The Great Spirit and Totem notion of religion was certainly of a more developed spiritual mentality than anything coming out of the primitive world and one could even say the Middle-East and South-Asia. Did the Native Americans chop down trees in large amounts? There is nothing wrong with chopping trees down. People did it in Quebec and Oregon had a lot of Ulster-Scots that moved out there and were timber man.
I can see the point of your argument, it might have been best to keep a certain part of North America and Canada primitive, so Native Americans could live somewhere in the forests or mountains and would essentially be "reserves." The modern world has degenerated things to a certain extent, but I am more of a believer that our missionary groups were a stronger corrupting force, along with the Peckerwood types that hated the governments guts and wanted to live a life of ex-orbinant luxury, but you know what you can't blame them and the Native Americans had already caused enough damage in North America and were a potential existential threat to a peaceful society and prosperous economy in Southern California, although I might be wrong about this. I ultimately think that Northern Europeans were far and away superior in their treatment of Native Americans compared to the Spaniards, although the Spaniards did give Native Americans places to live in Sonora/Baja, Yucatan, and of course Guatemala is a country that broke off from the Mexican-Central American union sometime around the time when the Wars of Independence against the Spanish were going on.

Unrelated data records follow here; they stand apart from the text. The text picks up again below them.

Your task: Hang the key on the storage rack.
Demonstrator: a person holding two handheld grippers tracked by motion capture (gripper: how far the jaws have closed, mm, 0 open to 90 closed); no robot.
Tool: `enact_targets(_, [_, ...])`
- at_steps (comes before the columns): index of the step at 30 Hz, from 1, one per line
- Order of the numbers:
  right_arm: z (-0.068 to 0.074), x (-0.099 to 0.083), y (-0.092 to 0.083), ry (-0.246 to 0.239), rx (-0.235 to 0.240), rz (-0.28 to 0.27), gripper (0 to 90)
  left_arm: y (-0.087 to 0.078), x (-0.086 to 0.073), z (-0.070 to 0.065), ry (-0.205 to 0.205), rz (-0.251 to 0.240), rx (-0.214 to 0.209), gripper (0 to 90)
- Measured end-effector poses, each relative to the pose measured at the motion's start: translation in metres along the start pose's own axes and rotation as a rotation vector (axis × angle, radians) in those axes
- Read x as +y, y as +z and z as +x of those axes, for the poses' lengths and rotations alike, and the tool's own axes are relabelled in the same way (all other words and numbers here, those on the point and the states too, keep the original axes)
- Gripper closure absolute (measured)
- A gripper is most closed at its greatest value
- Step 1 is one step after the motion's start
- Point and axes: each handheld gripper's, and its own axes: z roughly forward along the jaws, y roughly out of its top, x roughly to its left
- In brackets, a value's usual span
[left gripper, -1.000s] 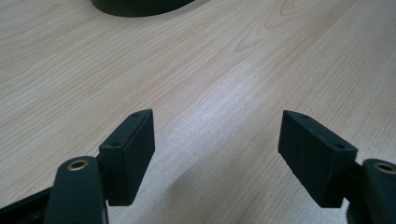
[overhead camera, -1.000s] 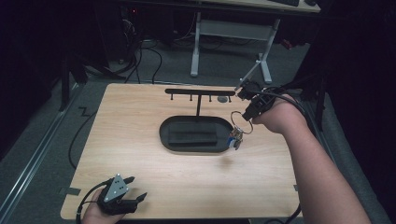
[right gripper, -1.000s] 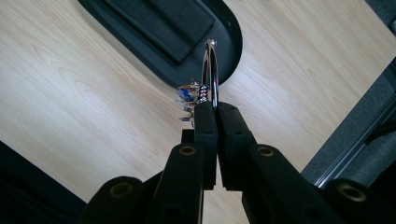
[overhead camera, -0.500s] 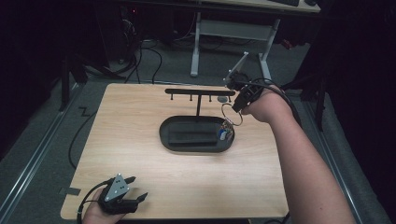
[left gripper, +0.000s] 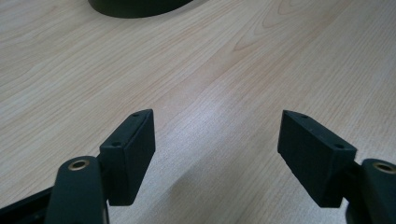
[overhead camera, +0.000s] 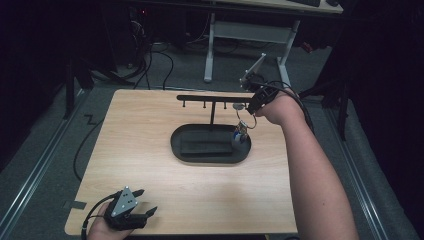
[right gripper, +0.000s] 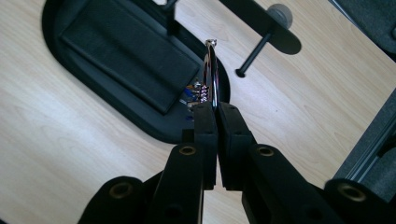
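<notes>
- We see our right gripper (overhead camera: 251, 106) above the far right part of the table (overhead camera: 150, 145), close under the right end of the rack (overhead camera: 212, 98)
- In the right gripper view its two black jaws are pressed together on a thin metal ring (right gripper: 211, 70), which stands on edge straight up from the pads
- From that ring a small bunch of keys (overhead camera: 240, 136) hangs down; in the high view it dangles over the right end of the tray (overhead camera: 182, 149), and whether it touches the tray we cannot tell
- In the right gripper view we catch only small blue and orange bits of the bunch just past the jaw tips, over the tray's rim
- The rack is a black bar on a thin post that rises from the tray's far edge, with short pegs pointing down from the bar
- One peg (right gripper: 254, 55) shows in the right gripper view just beside the ring, apart from it
- The tray is a dark oval with a flat black pad (right gripper: 130, 60) lying inside it
- Our left gripper (overhead camera: 139, 209) rests at the near left corner of the table, well apart from the tray
- In the left gripper view its jaws stand spread wide over bare wood with nothing between them
</notes>
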Motion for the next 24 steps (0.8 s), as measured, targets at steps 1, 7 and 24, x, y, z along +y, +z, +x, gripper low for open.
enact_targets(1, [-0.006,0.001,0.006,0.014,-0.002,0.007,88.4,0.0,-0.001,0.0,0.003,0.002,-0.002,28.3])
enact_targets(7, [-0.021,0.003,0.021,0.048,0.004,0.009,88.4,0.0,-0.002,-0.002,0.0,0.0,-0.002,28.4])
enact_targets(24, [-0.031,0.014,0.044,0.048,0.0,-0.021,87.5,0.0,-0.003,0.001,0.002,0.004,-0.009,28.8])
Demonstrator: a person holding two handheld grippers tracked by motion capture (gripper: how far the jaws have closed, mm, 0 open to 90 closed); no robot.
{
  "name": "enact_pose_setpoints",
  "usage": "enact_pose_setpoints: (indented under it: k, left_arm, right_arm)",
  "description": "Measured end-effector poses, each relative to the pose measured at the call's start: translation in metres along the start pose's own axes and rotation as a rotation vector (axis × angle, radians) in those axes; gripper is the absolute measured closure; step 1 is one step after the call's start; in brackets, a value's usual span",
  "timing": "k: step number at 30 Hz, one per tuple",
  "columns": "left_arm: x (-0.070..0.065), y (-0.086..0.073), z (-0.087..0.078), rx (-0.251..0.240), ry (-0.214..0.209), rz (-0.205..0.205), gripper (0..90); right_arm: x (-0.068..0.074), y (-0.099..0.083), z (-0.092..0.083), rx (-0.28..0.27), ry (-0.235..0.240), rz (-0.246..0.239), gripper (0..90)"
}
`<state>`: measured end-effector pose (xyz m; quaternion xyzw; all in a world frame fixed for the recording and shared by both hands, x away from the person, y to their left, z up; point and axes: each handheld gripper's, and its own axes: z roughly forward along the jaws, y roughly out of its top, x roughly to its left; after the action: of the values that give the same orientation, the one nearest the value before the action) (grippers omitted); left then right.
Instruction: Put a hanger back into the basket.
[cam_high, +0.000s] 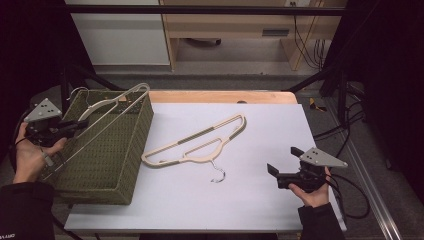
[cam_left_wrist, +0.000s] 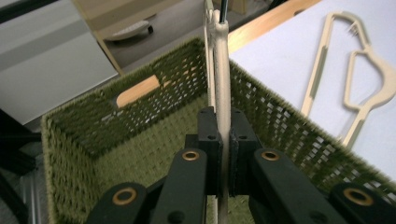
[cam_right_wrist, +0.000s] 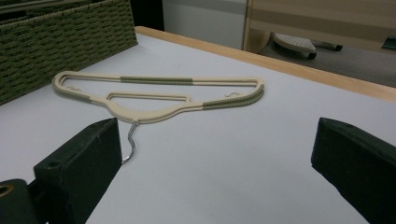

The Northwestern Company did mess up things a bit in the region of Western Canada and I have always preferred the Hudson Bay Company. Native Americans do well to live in Igloos, the smartest of them to have lived in them or closer to the Tundra. Its not the modern world that is the problem, its how it facilitates things and ultimately what kind of innate problems it plays into, which are a far greater concern.
South Africa did great when Verwoerd modernized the place and was about to create Bantustans, but the problem with modernization is it produces racial and cultural softness, so essentially what you have happening certain factions like Dmitri Tsfarendis and radical whites, like the one who tried to assassinate Verwoerd infiltrate the scene and sometimes on a larger scale than just this. Canada has handled things much better than us to be honest. They were more balanced. We sort of either were too permissive with the Native Americans or bulldozed them.